Task instructions » Would you repeat every entry below word for word but drop the images?
※ ※ ※
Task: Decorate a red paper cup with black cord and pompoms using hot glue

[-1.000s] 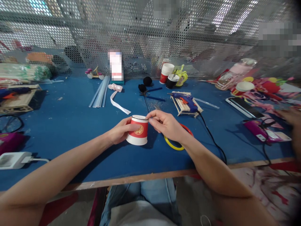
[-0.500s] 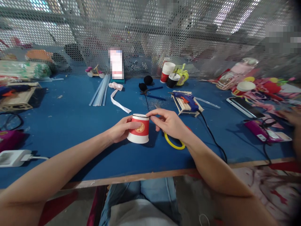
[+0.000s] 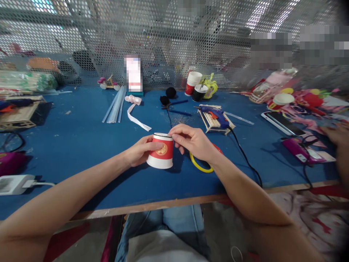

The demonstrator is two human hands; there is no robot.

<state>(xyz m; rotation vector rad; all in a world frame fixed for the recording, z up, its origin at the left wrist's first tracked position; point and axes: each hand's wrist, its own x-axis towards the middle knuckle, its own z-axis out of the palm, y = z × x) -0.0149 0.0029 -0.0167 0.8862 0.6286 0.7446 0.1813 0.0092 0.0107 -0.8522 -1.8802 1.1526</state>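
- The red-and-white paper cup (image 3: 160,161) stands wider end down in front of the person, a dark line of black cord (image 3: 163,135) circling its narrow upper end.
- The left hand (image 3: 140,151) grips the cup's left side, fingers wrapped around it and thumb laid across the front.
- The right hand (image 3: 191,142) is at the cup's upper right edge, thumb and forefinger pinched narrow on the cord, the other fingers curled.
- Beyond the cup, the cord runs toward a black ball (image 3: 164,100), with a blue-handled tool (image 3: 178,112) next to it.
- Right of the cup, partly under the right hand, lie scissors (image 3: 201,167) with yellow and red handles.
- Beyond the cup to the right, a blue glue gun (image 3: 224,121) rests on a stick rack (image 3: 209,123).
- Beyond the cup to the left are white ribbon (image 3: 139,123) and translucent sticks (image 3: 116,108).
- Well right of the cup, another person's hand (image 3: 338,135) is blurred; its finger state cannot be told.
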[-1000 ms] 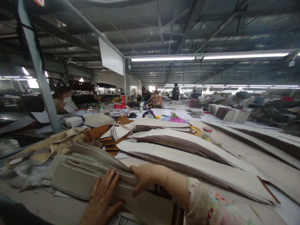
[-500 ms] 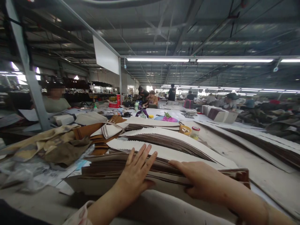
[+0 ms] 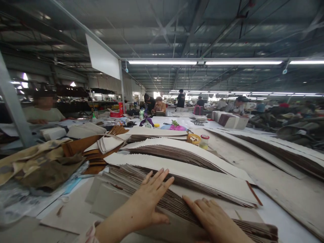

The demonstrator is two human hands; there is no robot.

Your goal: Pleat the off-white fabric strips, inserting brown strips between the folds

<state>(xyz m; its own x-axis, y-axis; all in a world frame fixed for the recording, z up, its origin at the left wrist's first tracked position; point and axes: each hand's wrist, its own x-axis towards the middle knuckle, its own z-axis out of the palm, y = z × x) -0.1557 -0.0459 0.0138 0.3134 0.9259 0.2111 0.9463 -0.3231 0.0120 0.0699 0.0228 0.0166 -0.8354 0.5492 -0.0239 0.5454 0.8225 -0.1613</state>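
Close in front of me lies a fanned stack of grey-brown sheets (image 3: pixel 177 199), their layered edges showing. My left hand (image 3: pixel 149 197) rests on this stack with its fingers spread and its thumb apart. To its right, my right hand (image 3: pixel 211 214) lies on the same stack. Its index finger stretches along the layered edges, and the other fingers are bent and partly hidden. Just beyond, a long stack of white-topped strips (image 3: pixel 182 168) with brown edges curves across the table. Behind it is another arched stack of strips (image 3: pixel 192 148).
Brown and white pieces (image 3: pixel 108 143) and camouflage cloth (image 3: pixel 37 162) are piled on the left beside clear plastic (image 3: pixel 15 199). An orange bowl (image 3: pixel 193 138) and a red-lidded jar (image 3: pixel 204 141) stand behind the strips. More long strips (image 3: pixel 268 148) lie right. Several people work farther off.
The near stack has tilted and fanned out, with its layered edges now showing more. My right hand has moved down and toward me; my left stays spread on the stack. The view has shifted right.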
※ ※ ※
Solution to this task »
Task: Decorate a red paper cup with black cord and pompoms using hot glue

[-1.000s] 
[-0.500s] 
[+0.000s] 

The demonstrator is two human hands; there is no robot.

<state>(xyz m; rotation vector rad; all in a world frame fixed for the recording, z up, its origin at the left wrist's first tracked position; point and axes: each hand's wrist, its own x-axis towards the middle knuckle, its own z-axis out of the palm, y = z × x) -0.0149 0.0029 -0.0167 0.8862 0.6286 0.7446 0.1813 0.0092 0.0107 -0.8522 -1.8802 1.1526</state>
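- The red-and-white paper cup (image 3: 160,161) stands wider end down in front of the person, a dark line of black cord (image 3: 163,135) circling its narrow upper end.
- The left hand (image 3: 140,151) grips the cup's left side, fingers wrapped around it and thumb laid across the front.
- The right hand (image 3: 191,142) is at the cup's upper right edge, thumb and forefinger pinched narrow on the cord, the other fingers curled.
- Beyond the cup, the cord runs toward a black ball (image 3: 164,100), with a blue-handled tool (image 3: 178,112) next to it.
- Right of the cup, partly under the right hand, lie scissors (image 3: 201,167) with yellow and red handles.
- Beyond the cup to the right, a blue glue gun (image 3: 224,121) rests on a stick rack (image 3: 209,123).
- Beyond the cup to the left are white ribbon (image 3: 139,123) and translucent sticks (image 3: 116,108).
- Well right of the cup, another person's hand (image 3: 338,135) is blurred; its finger state cannot be told.
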[-1000 ms] 
[-500 ms] 
[+0 ms] 

The demonstrator is two human hands; there is no robot.

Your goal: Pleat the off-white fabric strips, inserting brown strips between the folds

<state>(xyz m; its own x-axis, y-axis; all in a world frame fixed for the recording, z up, its origin at the left wrist's first tracked position; point and axes: each hand's wrist, its own x-axis towards the middle knuckle, its own z-axis out of the palm, y = z × x) -0.1557 -0.0459 0.0138 0.3134 0.9259 0.2111 0.9463 -0.3231 0.0120 0.0699 0.0228 0.0166 -0.8354 0.5492 -0.0239 0.5454 0.8225 -0.1613</state>
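Close in front of me lies a fanned stack of grey-brown sheets (image 3: pixel 177 199), their layered edges showing. My left hand (image 3: pixel 149 197) rests on this stack with its fingers spread and its thumb apart. To its right, my right hand (image 3: pixel 211 214) lies on the same stack. Its index finger stretches along the layered edges, and the other fingers are bent and partly hidden. Just beyond, a long stack of white-topped strips (image 3: pixel 182 168) with brown edges curves across the table. Behind it is another arched stack of strips (image 3: pixel 192 148).
Brown and white pieces (image 3: pixel 108 143) and camouflage cloth (image 3: pixel 37 162) are piled on the left beside clear plastic (image 3: pixel 15 199). An orange bowl (image 3: pixel 193 138) and a red-lidded jar (image 3: pixel 204 141) stand behind the strips. More long strips (image 3: pixel 268 148) lie right. Several people work farther off.
The near stack has tilted and fanned out, with its layered edges now showing more. My right hand has moved down and toward me; my left stays spread on the stack. The view has shifted right.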

There is no more to the exercise.